U.S. Supreme Court Peugh v. Davis, 113 U.S. 542 (1885)
Peugh v. Davis
Argued January 27, 1885
Decided March 2, 1885
113 U.S. 542
APPEAL FROM THE SUPREME COURT
OF THE DISTRICT OF COLUMBIA
In a suit in equity for redeeming unoccupied and unenclosed city lots from a mortgage, the mortgagee in constructive possession is chargeable only with the amounts actually received by him for use and occupation.
It would be unreasonable to charge him with interest on the loans secured by the mortgage.
Respondent defended against complainant's claim to redeem by setting up that the alleged mortgage was an absolute conveyance. This being decided adversely, held that, in accounting as mortgagee in constructive possession, he was not liable for a temporary speculative rise in the value of the tract, which subsequently declined -- both during the time of such possession.
The facts which make the case are stated in the opinion of the Court.
MR. JUSTICE MILLER delivered the opinion of the Court.
This case was before us at the October term, 1877, and the question then was whether certain instruments of writing, made by Peugh to Davis constituted an absolute conveyance of lots in the District of Columbia or were in the nature of a mortgage security for loan of money. The court was of opinion that, on all the facts of the case, the latter was the true construction of the transaction between the parties.
The court below was directed to permit the plaintiff Peugh to redeem the property by the payment of the loan, with interest at six percent per annum, and, as it appeared that the defendant had taken possession of the property, it was said in the opinion that he
"should be charged with a reasonable sum for the use and occupation of the premises from the time he took possession in 1865, and allowed for the taxes paid and other necessary expenses incurred by him."
Peugh v. Davis, 96 U. S. 332 .
Upon the return of the case to the Supreme Court of the District of Columbia, it was referred to an auditor to ascertain the sum necessary to redeem on that basis.
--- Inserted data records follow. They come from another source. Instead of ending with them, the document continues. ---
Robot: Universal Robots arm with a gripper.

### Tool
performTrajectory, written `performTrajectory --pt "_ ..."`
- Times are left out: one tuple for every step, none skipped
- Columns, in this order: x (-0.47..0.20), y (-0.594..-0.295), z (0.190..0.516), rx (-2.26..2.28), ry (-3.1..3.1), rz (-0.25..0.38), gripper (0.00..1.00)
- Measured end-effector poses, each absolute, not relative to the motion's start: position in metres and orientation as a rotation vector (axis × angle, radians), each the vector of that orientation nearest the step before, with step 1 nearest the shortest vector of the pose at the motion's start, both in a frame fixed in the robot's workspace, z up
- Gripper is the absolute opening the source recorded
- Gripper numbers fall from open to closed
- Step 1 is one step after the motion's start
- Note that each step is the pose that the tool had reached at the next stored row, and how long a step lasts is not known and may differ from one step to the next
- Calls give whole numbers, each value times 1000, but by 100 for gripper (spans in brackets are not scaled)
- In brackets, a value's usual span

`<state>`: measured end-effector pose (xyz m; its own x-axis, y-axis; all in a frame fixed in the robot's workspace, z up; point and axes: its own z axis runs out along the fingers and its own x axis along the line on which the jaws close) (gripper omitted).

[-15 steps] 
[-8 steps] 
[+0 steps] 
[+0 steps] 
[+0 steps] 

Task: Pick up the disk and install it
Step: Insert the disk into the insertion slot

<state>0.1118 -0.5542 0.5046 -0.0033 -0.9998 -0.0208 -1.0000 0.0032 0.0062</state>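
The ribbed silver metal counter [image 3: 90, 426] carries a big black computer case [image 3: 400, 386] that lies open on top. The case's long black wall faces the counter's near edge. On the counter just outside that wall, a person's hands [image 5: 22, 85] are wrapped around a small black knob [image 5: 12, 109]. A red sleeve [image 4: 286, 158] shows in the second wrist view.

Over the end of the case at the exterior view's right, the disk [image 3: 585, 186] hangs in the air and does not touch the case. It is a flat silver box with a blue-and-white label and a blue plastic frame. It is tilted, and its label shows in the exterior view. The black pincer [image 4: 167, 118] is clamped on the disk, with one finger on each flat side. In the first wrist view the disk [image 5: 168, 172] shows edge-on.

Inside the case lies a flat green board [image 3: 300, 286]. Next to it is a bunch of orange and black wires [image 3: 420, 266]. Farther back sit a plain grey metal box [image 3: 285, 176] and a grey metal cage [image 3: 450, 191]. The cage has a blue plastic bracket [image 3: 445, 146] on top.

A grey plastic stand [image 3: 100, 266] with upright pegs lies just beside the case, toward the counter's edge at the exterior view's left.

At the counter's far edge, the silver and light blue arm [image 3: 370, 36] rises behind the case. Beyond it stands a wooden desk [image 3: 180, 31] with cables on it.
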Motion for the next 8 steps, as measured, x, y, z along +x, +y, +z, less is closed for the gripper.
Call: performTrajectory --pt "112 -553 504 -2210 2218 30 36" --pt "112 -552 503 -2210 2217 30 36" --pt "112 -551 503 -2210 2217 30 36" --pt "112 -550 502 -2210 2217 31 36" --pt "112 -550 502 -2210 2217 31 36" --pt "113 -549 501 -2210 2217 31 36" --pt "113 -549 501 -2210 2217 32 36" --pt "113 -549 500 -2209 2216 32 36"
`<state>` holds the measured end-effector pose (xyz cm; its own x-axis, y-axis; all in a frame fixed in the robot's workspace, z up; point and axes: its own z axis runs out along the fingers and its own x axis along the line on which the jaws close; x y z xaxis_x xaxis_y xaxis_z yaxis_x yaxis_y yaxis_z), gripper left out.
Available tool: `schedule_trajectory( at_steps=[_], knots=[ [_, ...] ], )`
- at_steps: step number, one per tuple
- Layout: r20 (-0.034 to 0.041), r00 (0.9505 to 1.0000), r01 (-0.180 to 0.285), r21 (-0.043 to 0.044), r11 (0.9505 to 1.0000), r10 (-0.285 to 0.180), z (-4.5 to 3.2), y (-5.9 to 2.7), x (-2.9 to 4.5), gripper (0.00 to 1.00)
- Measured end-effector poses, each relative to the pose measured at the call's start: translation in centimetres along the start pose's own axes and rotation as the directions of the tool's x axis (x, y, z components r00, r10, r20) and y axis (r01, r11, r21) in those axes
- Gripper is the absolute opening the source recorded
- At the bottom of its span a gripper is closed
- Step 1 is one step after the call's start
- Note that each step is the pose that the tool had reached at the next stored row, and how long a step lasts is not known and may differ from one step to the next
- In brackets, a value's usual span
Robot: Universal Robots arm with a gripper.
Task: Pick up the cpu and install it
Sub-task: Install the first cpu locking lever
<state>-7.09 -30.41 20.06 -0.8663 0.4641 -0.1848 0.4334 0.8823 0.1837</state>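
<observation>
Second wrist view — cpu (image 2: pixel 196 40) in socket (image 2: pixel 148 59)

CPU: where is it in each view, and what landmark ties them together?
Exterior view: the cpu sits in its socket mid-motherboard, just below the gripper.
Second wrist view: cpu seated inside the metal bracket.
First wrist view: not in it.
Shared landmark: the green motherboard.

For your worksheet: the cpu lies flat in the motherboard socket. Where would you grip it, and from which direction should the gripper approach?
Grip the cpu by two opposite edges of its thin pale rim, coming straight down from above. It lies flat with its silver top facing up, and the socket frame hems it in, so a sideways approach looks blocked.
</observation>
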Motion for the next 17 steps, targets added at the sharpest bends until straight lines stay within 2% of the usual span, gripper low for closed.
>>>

Two reports were made, neither of which were entirely acceptable to the parties or to the court, which finally, by a decree in general term, allowed nothing for use and occupation by defendant, but did make an allowance for a sum received from the United States for its use, after deducting from this latter sum the amount paid to an agent for its collection.
The appellant assigns for error that no allowance was made him for the use and occupation by defendant.
The reply to this is that he never used and occupied it or
received any rents except the amount for which he is charged as received from the government.
The lots were open, unenclosed, with no buildings on them, and no actual possession or use of them was had by the defendant. His possession was merely constructive under his interpretation of the contract, that the land was his own. The witnesses say it was worth nothing in its actual condition, and no evidence is given to the contrary.
It is urged that a sum equal to the interest on the money borrowed by Peugh should be allowed as rent, or for occupation, from the time Davis asserted his ownership and possession. We can see no reason for this, and it would have been in conflict with the instruction contained in the opinion of this Court that he "should be charged a reasonable sum for the use and occupation." If this was worth nothing, that was the end of that matter.
It is said that during the period in question, the land rapidly rose in value and afterwards declined; that Peugh could have sold it, and probably was offered a sum for it which would have left him a large profit, and that he ought in this transaction to set off this loss against the amount he must pay to redeem.
This is not allowance for use and occupation. It is damages for a tort. It cannot be recovered in this suit, if it could be recovered in any.
The short answer to all this is that Mr. Peugh owed the money he had borrowed from Davis. What he is now claiming in the original suit is the right to pay the money and have a reconveyance of the land. Nothing hindered during all this time that he should pay this money, and if, as he alleges, Davis denied his right to do so, then he should have made a regular and lawful tender of the amount due.
If he had done so, the interest would have ceased to run against him, and the amount that he is now required to pay would have been diminished by more than one-half
A lame attempt is made to show that he did make this tender. Some evidence is offered that he told Davis that he was ready to account with him and pay what was due, and that he had the money with him.
But in order to make a tender that would have caused the interest to cease, he should have ascertained for himself the sum due, or have fixed upon a sum which was sufficient and then made a formal tender by counting out or offering that sum to Davis distinctly and directly as a tender.
The fact that he did not do this is the answer to all that he now claims in this Court. He has been permitted to redeem. His own assertion of that right has been allowed him; but if he ever had this money and was ready and willing to pay it, he did not do so. He did not produce or show it. He did not fix the amount he was ready to pay, but he took the money away with him, and used it himself, and there is no hardship in requiring him to pay six percent interest on it if he wishes to redeem the lots.